In deciding a motion to dismiss, the question is "not whether [the] plaintiff will ultimately prevail but whether the claimant is entitled to offer evidence to support the claims." Swierkiewicz v. Sorema N.A., 534 U.S. 506, 511 (2002) (citations and quotation marks omitted). However, bare assertions of legal conclusions are insufficient. Scheid v. Fanny Farmer Candy Shops, Inc., 859 F.2d 434, 436 (6th Cir. 1988). The "complaint must contain either direct or inferential allegations respecting all the material elements to sustain a recovery under some viable legal theory." Id. (emphasis in original).
The Court concludes there has been a manifest error of law that warrants modifying its previous Order.
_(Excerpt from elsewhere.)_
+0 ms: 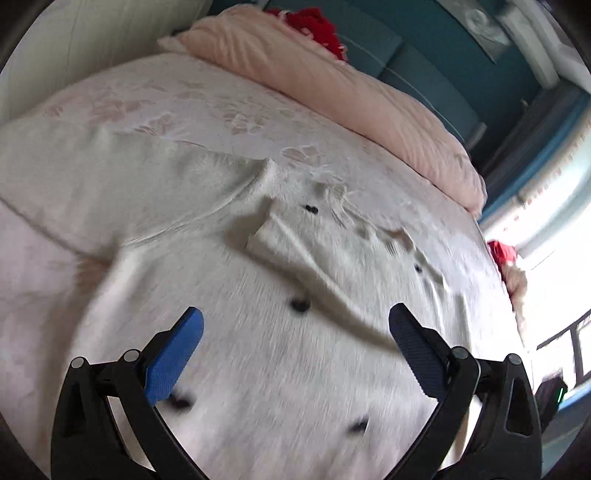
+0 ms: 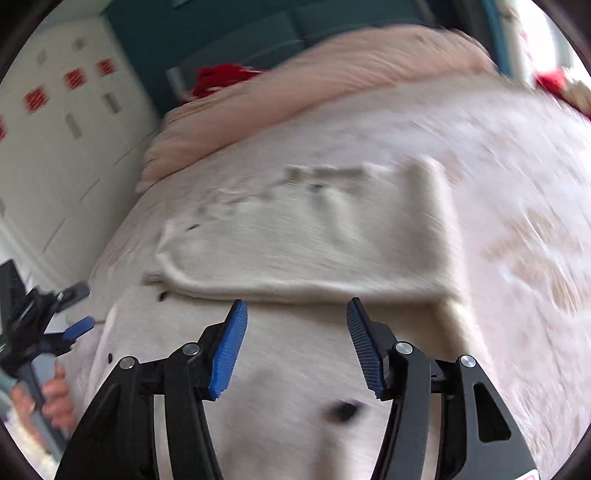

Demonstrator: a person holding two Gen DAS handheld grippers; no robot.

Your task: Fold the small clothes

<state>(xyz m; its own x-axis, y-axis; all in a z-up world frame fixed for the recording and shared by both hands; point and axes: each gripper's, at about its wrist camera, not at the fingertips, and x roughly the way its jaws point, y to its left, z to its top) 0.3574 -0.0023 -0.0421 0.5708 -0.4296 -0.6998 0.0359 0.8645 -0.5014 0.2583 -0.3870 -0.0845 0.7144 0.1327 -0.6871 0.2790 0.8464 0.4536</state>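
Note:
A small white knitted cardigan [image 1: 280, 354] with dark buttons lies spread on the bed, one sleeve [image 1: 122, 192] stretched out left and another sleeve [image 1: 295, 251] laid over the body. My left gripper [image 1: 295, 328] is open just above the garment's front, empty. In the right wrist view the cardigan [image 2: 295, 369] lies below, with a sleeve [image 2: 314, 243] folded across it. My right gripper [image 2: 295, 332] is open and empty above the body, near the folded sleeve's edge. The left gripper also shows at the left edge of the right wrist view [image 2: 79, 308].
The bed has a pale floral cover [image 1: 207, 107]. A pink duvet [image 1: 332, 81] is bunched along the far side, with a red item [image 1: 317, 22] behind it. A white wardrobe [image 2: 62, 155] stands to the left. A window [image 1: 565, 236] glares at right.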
In that Order, the Court dismissed Plaintiff's state-law claims for physical assault, false imprisonment, intentional infliction of emotional distress, and violations of the THRA because the complaint was filed after the one-year statute of limitations. Plaintiff moves to reconsider on the grounds that the statute of limitations was tolled by Plaintiff's minority and therefore his complaint was timely.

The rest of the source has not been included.